Support Questions
Find answers, ask questions, and share your expertise
Announcements
Check out our newest addition to the community, the Cloudera Innovation Accelerator group hub.

RStudio to HDP Cluster 2.4

Hi,

I am beginner in this area. So the question might be very basic.

We have a HDP 2.4 cluster with Kerbros enabled.We are planning to setup a Client node outside our cluster with RStudioServer installed on it.The objective is to use R in combination with Spark (in the cluster).

The analyst writes R code from RStudio and use libraries like sparkR or sparklyr to connect to HDP Cluster.

On reading the Hortonworks documentation , it says as a pre-requisite to have R installed on all nodes.

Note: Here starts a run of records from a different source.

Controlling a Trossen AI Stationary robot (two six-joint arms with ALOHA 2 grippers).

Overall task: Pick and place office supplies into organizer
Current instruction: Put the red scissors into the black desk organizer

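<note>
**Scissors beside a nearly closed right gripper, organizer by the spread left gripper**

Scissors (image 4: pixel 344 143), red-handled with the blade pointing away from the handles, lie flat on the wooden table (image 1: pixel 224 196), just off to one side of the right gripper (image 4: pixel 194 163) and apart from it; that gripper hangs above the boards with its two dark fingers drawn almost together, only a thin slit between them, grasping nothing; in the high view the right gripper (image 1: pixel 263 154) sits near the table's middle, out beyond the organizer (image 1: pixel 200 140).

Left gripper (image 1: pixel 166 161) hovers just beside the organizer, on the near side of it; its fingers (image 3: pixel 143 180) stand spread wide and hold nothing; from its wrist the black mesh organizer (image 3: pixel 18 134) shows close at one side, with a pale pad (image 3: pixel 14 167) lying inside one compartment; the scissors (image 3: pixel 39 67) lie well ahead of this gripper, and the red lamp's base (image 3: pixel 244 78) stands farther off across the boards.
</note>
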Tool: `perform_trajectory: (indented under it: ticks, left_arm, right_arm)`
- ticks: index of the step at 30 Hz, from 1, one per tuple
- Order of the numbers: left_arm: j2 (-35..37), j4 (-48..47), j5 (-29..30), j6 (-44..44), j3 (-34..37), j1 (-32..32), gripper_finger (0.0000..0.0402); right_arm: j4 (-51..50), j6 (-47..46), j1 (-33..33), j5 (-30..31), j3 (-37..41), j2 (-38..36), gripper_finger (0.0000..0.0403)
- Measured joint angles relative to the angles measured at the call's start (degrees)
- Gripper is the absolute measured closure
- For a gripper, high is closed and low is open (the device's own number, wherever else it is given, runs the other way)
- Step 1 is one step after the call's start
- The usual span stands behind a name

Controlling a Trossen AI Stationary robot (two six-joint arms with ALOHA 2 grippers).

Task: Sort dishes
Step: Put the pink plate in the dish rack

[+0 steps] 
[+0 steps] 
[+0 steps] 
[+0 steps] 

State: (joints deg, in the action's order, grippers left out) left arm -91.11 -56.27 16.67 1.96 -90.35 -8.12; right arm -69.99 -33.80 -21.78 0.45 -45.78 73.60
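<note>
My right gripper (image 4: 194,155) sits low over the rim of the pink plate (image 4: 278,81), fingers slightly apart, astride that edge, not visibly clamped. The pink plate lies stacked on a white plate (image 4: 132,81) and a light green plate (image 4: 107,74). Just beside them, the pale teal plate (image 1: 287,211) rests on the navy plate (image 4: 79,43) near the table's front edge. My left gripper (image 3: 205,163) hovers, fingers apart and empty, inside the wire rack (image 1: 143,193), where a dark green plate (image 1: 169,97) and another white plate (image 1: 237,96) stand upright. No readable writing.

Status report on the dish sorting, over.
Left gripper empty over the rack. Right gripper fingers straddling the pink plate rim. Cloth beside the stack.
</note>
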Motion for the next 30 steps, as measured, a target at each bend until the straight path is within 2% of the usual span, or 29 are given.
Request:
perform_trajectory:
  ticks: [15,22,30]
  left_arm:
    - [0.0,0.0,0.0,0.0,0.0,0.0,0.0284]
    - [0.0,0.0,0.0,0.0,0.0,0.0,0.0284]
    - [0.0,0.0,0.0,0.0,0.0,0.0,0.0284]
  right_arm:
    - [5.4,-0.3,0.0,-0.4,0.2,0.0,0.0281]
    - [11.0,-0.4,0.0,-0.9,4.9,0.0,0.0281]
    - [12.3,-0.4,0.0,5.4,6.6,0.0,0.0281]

The confusing part for me is :

1)I was under the impression that R is required on all nodes in my cluster if you plan to use sparkR from the HDP cluster nodes.( ./bin/sparkR)

Is that the same case when we use RStudio from a client node?

2)Assume we use the below

sc <- spark_connect(master = "spark://IPaddress:port" ...) to connect from RStudio to the cluster.

How do I authenticate to my kerberised cluster from RStudio code?

Thanks

NThomas

1 ACCEPTED SOLUTION

@Nikkie Thomas

User has to run kinit from RStudio Web on daily basis.

For running kinit: Log into RStudio -->Tools-->Shell --> run kinit

Once you generate kgt ticket, then user can do what ever he wants to do on Kerberised hadoop cluster from RStudio

View solution in original post

8 REPLIES 8

@Nikkie Thomas

Just FYI..Open source Rstudio doesn't support Kerberised hadoop cluster. we need to have license in-order to work kerberised cluster.

let me know if you are using licensed version of RStudio.

@Divakar Annapureddy

Thanks for your response. We are using the licensed version RStudioServer Pro. Can you throw some light on the questions posted?

@Nikkie Thomas

User has to run kinit from RStudio Web on daily basis.

For running kinit: Log into RStudio -->Tools-->Shell --> run kinit

Once you generate kgt ticket, then user can do what ever he wants to do on Kerberised hadoop cluster from RStudio

@Divakar Annapureddy

Thanks for the very quick response. I will try that out.

Do you have any insights into the question 1 in the orginal post?

We installed R only on client nodes for Tez engine, i think for SPARK engine also same.

Ok.. so my understanding was correct. We wouldn't need to have R installed on all the cluster nodes. The client node with RStudioServer only needs it(and it will definitely have it) ?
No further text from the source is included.